The Na’vi were always to be the audience’s chief object of scrutiny in Avatar. These willowy creatures were to be a show of Cameron’s home-grown technology, a milestone in motion-capture wizardry, and proof that dramatic integrity and digital effects are not mutually exclusive. In this respect, they are a success. As protagonists in the film, their behaviour is naturalistic and human.

Unfortunately, the Na’vi are in fact extremely human. Indeed, they are depressingly so. Like those unspecific world-music albums available in the café in Borders, these creatures are a hollow mish-mash of various ethnic/spiritual stereotypes and tropes. Whatever aspirational values they possess as a race are undermined by the inescapable fact that they are as convincingly ‘indigenous’ as the cartoon Amerindians of Disney’s Pocahontas. They exist in an ultra-idealised, hyper-stylized, quasi-religious symbiosis with every other living thing on Pandora. This is an admirable trait but one horrendously literalised, for example, in the way that they connect a tendril hidden in the braids of their hair with the antennae of fellow creatures like some convenient USB cable. Similarly, their revered Tree of Souls, whose glowing branches hang like fibre-optic cables, acts as some kind of organic hard-drive for the planet, where information can be conveniently uploaded and downloaded. Whether it is all rendered perfectly becomes a moot point; there are various levels at which an audience must be convinced.

Pandora, as crass and saccharine as it is, would be far more sellable a creation were it not for Cameron’s insistence on making them very much part of a real world, albeit one of the future. The 22nd-century humans of Avatar are believable and intentionally so; the grubby-industrial aesthetic of their vehicles and technology is familiar, rather than utopian. With the exception of a few well-meaning but (naturally) powerless scientists, our future selves are cynical and greedy, having left a ruined Earth in search of a new world to pillage.

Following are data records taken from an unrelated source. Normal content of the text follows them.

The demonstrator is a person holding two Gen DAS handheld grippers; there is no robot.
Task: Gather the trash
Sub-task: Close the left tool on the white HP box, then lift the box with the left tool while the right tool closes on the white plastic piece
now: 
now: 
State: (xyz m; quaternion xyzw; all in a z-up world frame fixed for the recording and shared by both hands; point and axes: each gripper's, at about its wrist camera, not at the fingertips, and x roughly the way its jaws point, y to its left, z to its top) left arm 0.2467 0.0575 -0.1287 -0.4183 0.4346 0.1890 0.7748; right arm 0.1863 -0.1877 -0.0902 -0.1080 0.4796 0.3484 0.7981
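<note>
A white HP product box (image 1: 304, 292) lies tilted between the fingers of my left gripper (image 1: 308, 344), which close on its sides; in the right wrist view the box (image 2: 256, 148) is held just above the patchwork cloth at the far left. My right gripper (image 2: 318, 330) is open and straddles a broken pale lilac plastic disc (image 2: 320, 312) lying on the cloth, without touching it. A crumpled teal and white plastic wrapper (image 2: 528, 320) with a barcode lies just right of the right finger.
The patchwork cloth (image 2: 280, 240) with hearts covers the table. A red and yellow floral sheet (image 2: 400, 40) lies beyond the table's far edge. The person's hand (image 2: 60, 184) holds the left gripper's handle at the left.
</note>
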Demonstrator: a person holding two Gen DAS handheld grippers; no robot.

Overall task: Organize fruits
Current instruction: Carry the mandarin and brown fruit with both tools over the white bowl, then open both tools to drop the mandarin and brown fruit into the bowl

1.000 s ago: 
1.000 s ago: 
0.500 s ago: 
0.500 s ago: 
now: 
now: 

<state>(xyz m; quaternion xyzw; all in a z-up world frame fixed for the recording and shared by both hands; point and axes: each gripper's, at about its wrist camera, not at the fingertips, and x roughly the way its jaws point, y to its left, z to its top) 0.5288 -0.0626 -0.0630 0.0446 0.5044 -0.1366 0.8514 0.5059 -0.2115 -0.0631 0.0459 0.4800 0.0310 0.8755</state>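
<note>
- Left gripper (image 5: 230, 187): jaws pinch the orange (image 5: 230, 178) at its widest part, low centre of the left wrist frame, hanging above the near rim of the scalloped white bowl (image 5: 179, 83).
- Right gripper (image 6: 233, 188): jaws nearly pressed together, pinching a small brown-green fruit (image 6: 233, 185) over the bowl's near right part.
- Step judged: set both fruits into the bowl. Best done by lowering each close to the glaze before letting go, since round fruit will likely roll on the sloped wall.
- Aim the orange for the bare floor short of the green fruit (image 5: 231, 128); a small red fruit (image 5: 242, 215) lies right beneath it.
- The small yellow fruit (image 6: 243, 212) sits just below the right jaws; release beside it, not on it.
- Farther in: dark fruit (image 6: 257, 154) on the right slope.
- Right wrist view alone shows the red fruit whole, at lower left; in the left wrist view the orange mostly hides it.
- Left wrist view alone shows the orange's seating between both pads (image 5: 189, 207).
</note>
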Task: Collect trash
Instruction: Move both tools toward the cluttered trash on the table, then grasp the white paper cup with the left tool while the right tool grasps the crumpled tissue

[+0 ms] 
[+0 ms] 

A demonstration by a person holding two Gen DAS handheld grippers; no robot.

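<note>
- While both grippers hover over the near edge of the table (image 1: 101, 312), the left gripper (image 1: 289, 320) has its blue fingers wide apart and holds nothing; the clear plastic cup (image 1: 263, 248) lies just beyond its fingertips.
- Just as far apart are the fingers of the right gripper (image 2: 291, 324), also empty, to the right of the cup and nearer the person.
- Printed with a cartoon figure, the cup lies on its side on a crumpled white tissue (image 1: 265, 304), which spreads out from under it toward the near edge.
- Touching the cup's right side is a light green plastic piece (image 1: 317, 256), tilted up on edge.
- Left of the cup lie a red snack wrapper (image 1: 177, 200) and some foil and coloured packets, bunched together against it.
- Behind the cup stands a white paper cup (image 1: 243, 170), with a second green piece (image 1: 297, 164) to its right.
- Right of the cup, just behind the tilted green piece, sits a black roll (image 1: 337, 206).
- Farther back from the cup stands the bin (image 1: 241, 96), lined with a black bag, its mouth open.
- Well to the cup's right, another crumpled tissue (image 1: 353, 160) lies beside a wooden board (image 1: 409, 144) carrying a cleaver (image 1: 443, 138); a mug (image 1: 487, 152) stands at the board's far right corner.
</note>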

There is the heartless corporate executive, indifferent to the fate of the ‘blue monkeys’ whose settlement sits between him and revenue. There is also the cigar-chomping colonel, looking as though as he has just wandered off a U.S. military base in the Middle East, who favours the tear gas-and-napalm approach over diplomacy. These are amoral, everyday individuals; the Na’vi are little more than dreamish cartoon phantoms by comparison. They cannot co-exist.

Therein lies the film’s central fault: its self-appointed mission to sermonise at every available moment. Subtlety of expression is hardly a high expectation in the domain of the blockbuster, and yet the allegorical tendencies of Avatar are so explicit as to be impossible to ignore. Whether it be the age-old tension between the colonial and native, the West’s rapacious hunt for oil in the Middle East, the tangled situations in Iraq and Afghanistan, or our species-wide complacency about the earth’s deteriorating state, the filmmakers clearly have points they wish to put across. Indeed, the fact that the phrases ‘fighting terror with terror’ and ‘shock and awe’ are actually used gives some idea to the contemporaneity that the film is grasping to build a position around.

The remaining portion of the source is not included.